━━━ Given material ━━━
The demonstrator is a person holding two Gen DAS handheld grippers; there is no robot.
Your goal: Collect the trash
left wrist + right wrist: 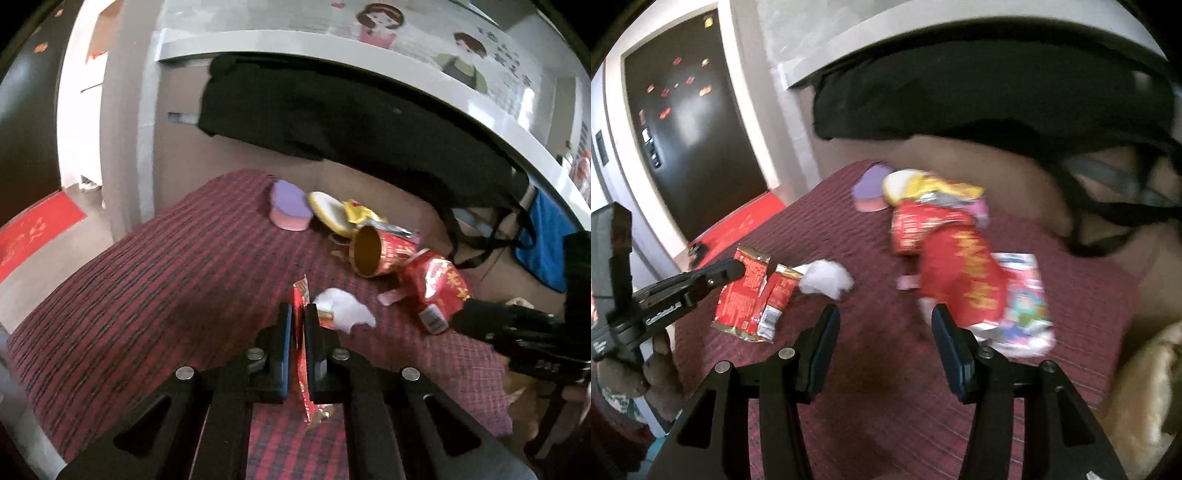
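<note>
My left gripper is shut on a red foil wrapper, which hangs down between the pads above the red checked cloth. The right wrist view shows that left gripper holding the wrapper by its edge. A crumpled white tissue lies just beyond. My right gripper stands open over the cloth with nothing between its fingers, close to a red snack bag and a colourful packet. Farther back lie a red paper cup, a yellow wrapper and a purple sponge.
A black bag hangs from the white ledge behind the cloth, its straps trailing down at the right. A blue cloth hangs at far right. A dark door and a red mat are to the left.
</note>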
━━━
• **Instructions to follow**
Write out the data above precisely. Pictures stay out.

• **Output of the task**
The demonstrator is a person holding two Gen DAS handheld grippers; there is no robot.
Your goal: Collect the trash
left wrist + right wrist: 
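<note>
My left gripper is shut on a red foil wrapper, which hangs down between the pads above the red checked cloth. The right wrist view shows that left gripper holding the wrapper by its edge. A crumpled white tissue lies just beyond. My right gripper stands open over the cloth with nothing between its fingers, close to a red snack bag and a colourful packet. Farther back lie a red paper cup, a yellow wrapper and a purple sponge.
A black bag hangs from the white ledge behind the cloth, its straps trailing down at the right. A blue cloth hangs at far right. A dark door and a red mat are to the left.
</note>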

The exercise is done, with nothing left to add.